For every generous and probing observation, for every personal insight, and they can be found here, are also found narrow privileged viewpoints disguised as broad sociological and cultural observation. Perhaps seven years of writing for Vogue is not an ideal formative experience for echt New Journalism.
While some revelation was surely at hand, her gaze was too often blank and pitiless as the sun.

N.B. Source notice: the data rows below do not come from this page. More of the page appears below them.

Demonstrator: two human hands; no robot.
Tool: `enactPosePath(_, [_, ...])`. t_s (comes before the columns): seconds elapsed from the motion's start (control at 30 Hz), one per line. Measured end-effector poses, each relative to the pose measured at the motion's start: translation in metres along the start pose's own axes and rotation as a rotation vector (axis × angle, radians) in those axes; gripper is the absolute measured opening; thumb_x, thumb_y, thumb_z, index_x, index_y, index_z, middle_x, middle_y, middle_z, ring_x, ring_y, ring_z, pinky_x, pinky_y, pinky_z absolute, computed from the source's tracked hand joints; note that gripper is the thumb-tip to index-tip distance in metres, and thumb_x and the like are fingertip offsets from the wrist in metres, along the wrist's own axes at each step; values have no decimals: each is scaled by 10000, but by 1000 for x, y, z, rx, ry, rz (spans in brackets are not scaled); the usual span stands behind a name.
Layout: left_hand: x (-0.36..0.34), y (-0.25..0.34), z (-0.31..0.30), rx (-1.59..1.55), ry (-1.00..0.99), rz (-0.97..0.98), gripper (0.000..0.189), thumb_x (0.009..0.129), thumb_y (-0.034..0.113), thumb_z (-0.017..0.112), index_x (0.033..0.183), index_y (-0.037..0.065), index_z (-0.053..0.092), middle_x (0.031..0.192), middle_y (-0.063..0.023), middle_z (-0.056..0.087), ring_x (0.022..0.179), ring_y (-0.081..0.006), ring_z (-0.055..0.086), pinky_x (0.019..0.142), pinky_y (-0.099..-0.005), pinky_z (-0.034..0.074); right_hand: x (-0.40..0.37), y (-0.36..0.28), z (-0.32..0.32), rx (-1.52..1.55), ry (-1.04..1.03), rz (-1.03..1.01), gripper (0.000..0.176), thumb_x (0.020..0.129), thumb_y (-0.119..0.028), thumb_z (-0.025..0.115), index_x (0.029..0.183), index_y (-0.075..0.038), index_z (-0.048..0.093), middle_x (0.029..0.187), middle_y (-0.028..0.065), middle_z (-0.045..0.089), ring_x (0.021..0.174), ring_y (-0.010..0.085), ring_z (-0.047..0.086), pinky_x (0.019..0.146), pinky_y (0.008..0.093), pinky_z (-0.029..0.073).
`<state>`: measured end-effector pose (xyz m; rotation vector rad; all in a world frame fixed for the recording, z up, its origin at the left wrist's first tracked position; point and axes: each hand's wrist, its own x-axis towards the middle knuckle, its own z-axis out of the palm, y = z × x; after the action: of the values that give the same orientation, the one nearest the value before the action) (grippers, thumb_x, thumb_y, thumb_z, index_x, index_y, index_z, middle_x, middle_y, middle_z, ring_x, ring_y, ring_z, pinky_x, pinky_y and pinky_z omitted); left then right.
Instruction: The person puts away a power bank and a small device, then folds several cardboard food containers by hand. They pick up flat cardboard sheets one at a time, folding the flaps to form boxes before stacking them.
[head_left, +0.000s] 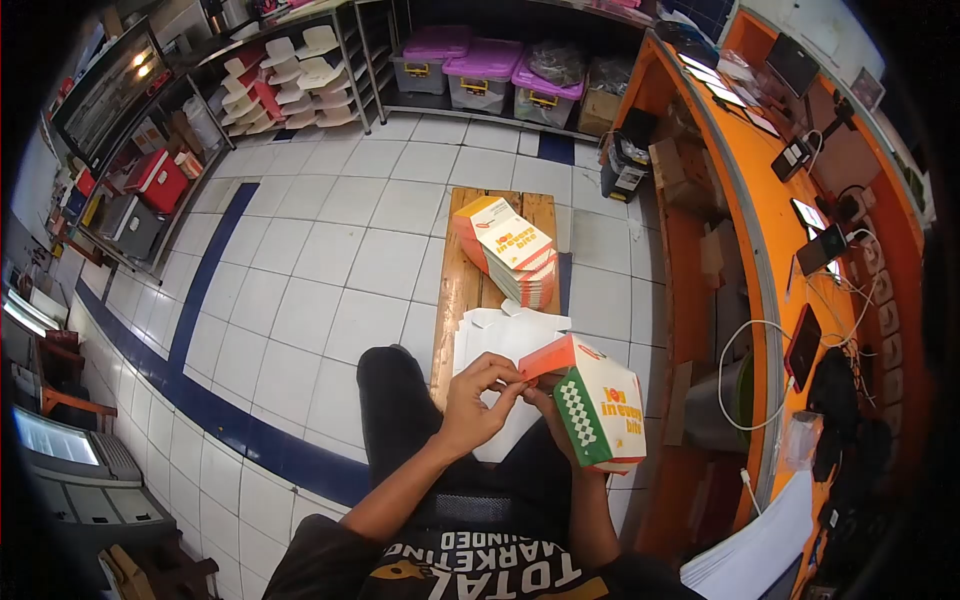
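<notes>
A partly folded printed box (612, 408), white with green and orange sides, is held above the person's lap. My left hand (478, 400) pinches the orange edge at the box's left side. Close beside it, my right hand (552, 405) grips the same box from below, partly hidden behind it. Beneath the hands, white unfolded card (490, 340) lies on the near part of a wooden bench (455, 290). Farther along the bench sits a stack of flat printed boxes (508, 245).
An orange counter (740, 190) with phones and cables runs along the right. Lidded plastic bins (480, 80) sit on a low shelf at the back. At the left stand metal shelves with a red cooler (158, 180). White tiles (330, 250) cover the floor.
</notes>
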<state>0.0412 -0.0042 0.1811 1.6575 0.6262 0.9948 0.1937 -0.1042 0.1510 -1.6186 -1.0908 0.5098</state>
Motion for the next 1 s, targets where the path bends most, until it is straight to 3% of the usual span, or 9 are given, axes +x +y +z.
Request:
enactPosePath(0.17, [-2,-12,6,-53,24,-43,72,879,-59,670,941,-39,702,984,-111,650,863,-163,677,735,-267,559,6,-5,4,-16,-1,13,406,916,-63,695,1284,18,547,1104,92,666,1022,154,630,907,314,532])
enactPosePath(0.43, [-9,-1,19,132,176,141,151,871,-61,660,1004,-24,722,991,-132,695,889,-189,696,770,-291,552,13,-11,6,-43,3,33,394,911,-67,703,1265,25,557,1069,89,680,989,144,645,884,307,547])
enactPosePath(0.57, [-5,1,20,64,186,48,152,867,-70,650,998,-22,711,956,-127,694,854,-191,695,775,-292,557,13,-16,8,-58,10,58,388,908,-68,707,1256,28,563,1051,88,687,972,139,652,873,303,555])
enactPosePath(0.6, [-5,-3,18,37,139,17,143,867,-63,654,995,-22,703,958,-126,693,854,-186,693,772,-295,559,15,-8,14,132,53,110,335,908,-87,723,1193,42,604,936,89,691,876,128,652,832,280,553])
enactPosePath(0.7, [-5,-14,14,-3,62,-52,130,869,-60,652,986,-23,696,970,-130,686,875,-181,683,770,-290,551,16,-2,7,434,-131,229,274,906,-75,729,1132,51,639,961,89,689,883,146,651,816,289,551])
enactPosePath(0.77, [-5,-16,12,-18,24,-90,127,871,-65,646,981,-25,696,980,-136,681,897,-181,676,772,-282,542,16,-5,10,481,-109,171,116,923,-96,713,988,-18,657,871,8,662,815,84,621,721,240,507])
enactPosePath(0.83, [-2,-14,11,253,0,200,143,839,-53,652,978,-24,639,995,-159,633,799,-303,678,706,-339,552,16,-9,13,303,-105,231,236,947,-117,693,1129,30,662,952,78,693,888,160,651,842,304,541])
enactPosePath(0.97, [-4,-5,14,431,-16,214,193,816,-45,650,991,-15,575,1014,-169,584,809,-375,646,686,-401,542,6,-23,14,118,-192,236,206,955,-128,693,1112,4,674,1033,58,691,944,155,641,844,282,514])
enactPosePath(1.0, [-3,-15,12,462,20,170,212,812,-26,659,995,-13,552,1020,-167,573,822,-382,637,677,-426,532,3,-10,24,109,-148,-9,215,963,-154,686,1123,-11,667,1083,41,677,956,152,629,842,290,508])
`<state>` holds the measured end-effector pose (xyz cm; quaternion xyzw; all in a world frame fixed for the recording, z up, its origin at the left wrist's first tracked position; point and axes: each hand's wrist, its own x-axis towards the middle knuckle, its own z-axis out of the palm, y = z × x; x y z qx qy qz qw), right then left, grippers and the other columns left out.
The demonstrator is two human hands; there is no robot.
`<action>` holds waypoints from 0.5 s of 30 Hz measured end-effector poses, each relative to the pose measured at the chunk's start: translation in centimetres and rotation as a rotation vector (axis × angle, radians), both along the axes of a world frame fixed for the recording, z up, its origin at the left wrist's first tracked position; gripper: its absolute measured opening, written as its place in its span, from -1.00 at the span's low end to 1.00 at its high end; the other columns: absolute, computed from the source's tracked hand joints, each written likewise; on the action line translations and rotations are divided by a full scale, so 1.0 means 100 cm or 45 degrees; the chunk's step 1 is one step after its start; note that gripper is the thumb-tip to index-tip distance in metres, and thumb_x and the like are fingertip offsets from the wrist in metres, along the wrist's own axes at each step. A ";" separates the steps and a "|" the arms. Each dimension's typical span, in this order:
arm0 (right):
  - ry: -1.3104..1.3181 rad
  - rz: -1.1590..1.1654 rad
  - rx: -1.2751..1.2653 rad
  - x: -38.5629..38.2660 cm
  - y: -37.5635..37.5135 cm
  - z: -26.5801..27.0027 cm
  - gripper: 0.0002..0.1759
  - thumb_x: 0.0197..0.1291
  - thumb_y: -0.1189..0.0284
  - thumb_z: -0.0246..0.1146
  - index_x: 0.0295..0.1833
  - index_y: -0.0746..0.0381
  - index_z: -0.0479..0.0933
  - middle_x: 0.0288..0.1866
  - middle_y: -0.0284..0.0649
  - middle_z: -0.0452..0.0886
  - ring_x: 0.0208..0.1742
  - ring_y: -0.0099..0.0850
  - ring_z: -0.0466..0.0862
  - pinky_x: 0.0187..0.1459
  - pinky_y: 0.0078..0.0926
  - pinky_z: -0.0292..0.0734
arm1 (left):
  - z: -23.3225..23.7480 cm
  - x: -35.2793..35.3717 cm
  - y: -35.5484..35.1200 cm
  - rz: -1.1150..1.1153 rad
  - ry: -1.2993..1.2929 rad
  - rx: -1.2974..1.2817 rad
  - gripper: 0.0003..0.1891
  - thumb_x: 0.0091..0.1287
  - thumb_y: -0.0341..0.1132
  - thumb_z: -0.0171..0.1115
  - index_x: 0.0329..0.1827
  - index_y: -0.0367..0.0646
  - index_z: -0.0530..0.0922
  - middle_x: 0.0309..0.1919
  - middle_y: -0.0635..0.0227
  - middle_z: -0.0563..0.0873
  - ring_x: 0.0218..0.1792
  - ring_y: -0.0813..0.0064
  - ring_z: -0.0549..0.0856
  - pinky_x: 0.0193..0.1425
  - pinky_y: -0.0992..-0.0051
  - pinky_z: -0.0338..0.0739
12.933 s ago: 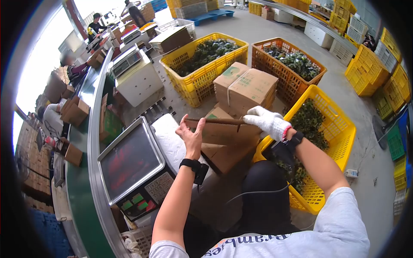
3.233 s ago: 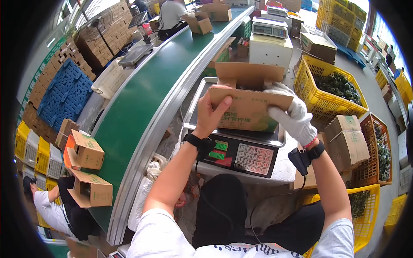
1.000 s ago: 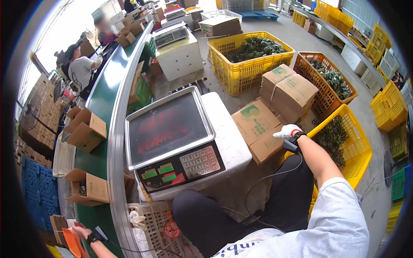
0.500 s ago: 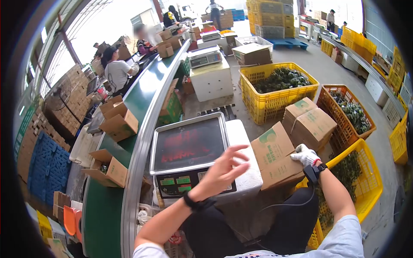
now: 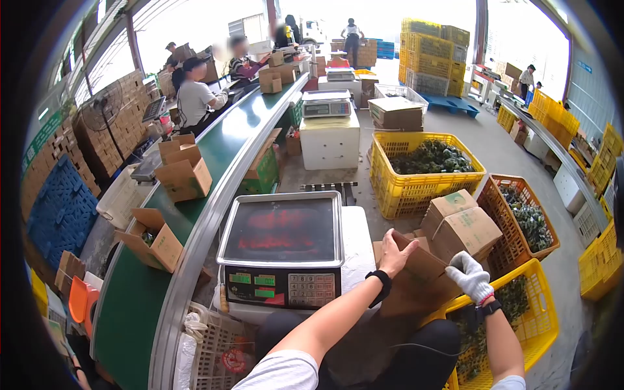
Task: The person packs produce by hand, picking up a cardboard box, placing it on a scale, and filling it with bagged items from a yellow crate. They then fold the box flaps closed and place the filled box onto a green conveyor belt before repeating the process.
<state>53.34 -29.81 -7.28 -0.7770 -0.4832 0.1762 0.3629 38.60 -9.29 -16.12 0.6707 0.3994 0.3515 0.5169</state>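
Observation:
A brown cardboard box (image 5: pixel 419 281) stands tilted before my knees, between my two hands. My left hand (image 5: pixel 395 253), bare with a black wristband, grips its upper left edge, thumb on the near side. My right hand (image 5: pixel 469 278) wears a white knit glove; its curled fingers hold the right edge of the same box. To the left, a digital scale (image 5: pixel 279 227) with a bare metal-rimmed tray sits on a white foam block, its green displays lit. Just behind the box lies a tied stack of flattened cartons (image 5: pixel 465 227).
A green conveyor belt (image 5: pixel 140 302) with a metal rail runs along the left, carrying open cartons (image 5: pixel 156 244). Yellow crates (image 5: pixel 426 192) and an orange-brown crate (image 5: pixel 504 260) hold dark green leafy produce. A near yellow crate (image 5: pixel 549 318) stands by my right forearm. Several people work beyond the belt.
My left hand has moved right from over the scale onto the box. The box has been raised and turned between both hands. My view has shifted slightly.

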 end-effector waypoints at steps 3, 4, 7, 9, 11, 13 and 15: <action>-0.058 -0.071 -0.323 0.008 -0.006 0.004 -0.57 0.40 -0.01 0.29 -0.03 0.17 0.62 -0.25 -0.18 0.68 -0.16 -0.38 0.67 -0.05 -0.39 0.56 | 0.012 -0.008 -0.011 -0.009 -0.032 0.113 -0.06 0.23 0.10 0.54 0.47 -0.31 0.27 0.40 -0.11 0.42 0.46 -0.04 0.40 0.55 0.16 0.29; -0.104 -0.100 -0.454 0.015 -0.009 0.001 -0.53 0.39 -0.04 0.28 0.09 0.14 0.63 -0.24 -0.12 0.68 -0.10 -0.30 0.72 -0.03 -0.36 0.58 | 0.017 -0.013 -0.013 -0.047 -0.029 0.111 -0.08 0.25 0.07 0.53 0.47 -0.32 0.26 0.38 -0.11 0.43 0.43 -0.04 0.42 0.53 0.16 0.31; -0.767 0.586 -0.676 0.055 -0.024 -0.013 -0.34 0.48 -0.10 0.08 0.59 -0.12 0.31 0.29 -0.01 0.61 0.22 -0.05 0.67 0.15 -0.24 0.62 | 0.003 -0.019 -0.012 -0.112 -0.146 0.151 -0.10 0.26 0.04 0.53 0.47 -0.30 0.25 0.30 -0.14 0.50 0.36 -0.05 0.50 0.48 0.19 0.36; 0.030 0.157 -0.836 0.038 -0.007 0.011 -0.37 0.50 -0.14 -0.01 0.58 -0.22 0.31 0.36 -0.05 0.59 0.23 -0.01 0.65 0.29 -0.21 0.51 | 0.005 -0.025 -0.016 -0.154 -0.142 0.125 -0.09 0.28 0.00 0.51 0.52 -0.29 0.20 0.32 -0.18 0.47 0.38 -0.06 0.47 0.49 0.18 0.35; -0.535 0.391 -0.713 0.060 -0.007 -0.008 -0.26 0.45 -0.32 -0.10 0.42 -0.08 0.52 0.34 -0.06 0.62 0.20 -0.01 0.66 0.29 -0.20 0.46 | -0.011 -0.027 -0.009 -0.138 -0.115 0.197 -0.07 0.29 -0.01 0.50 0.55 -0.28 0.16 0.35 -0.19 0.44 0.39 -0.06 0.45 0.51 0.18 0.32; -0.174 -0.143 -0.789 0.030 0.009 0.019 -0.25 0.48 -0.29 -0.13 0.23 0.08 0.65 0.14 -0.06 0.73 0.15 -0.02 0.68 0.20 -0.17 0.50 | -0.015 -0.035 0.002 -0.187 -0.078 0.181 -0.06 0.29 -0.06 0.48 0.58 -0.29 0.13 0.41 -0.22 0.39 0.45 -0.08 0.40 0.56 0.19 0.28; -0.165 -0.177 -0.674 0.027 0.013 0.018 -0.26 0.51 -0.22 -0.12 0.02 0.20 0.69 -0.04 0.02 0.74 0.11 0.03 0.67 0.11 -0.17 0.52 | -0.013 -0.045 0.010 -0.489 -0.053 0.028 -0.03 0.27 -0.12 0.47 0.61 -0.32 0.08 0.47 -0.24 0.35 0.51 -0.09 0.35 0.60 0.22 0.24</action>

The Second Coming by William Butler Yeats
Turning and turning in the widening gyre
The falcon cannot hear the falconer;
Things fall apart; the centre cannot hold;
Mere anarchy is loosed upon the world,
The blood-dimmed tide is loosed, and everywhere
The ceremony of innocence is drowned;
The best lack all conviction, while the worst
Are full of passionate intensity.
Surely some revelation is at hand;
Surely the Second Coming is at hand.
The Second Coming! Hardly are those words out
When a vast image out of Spiritus Mundi
Troubles my sight: somewhere in sands of the desert
A shape with lion body and the head of a man,
A gaze blank and pitiless as the sun,
Is moving its slow thighs, while all about it
Reel shadows of the indignant desert birds.
The darkness drops again; but now I know
That twenty centuries of stony sleep
Were vexed to nightmare by a rocking cradle,
And what rough beast, its hour come round at last,
Slouches towards Bethlehem to be born?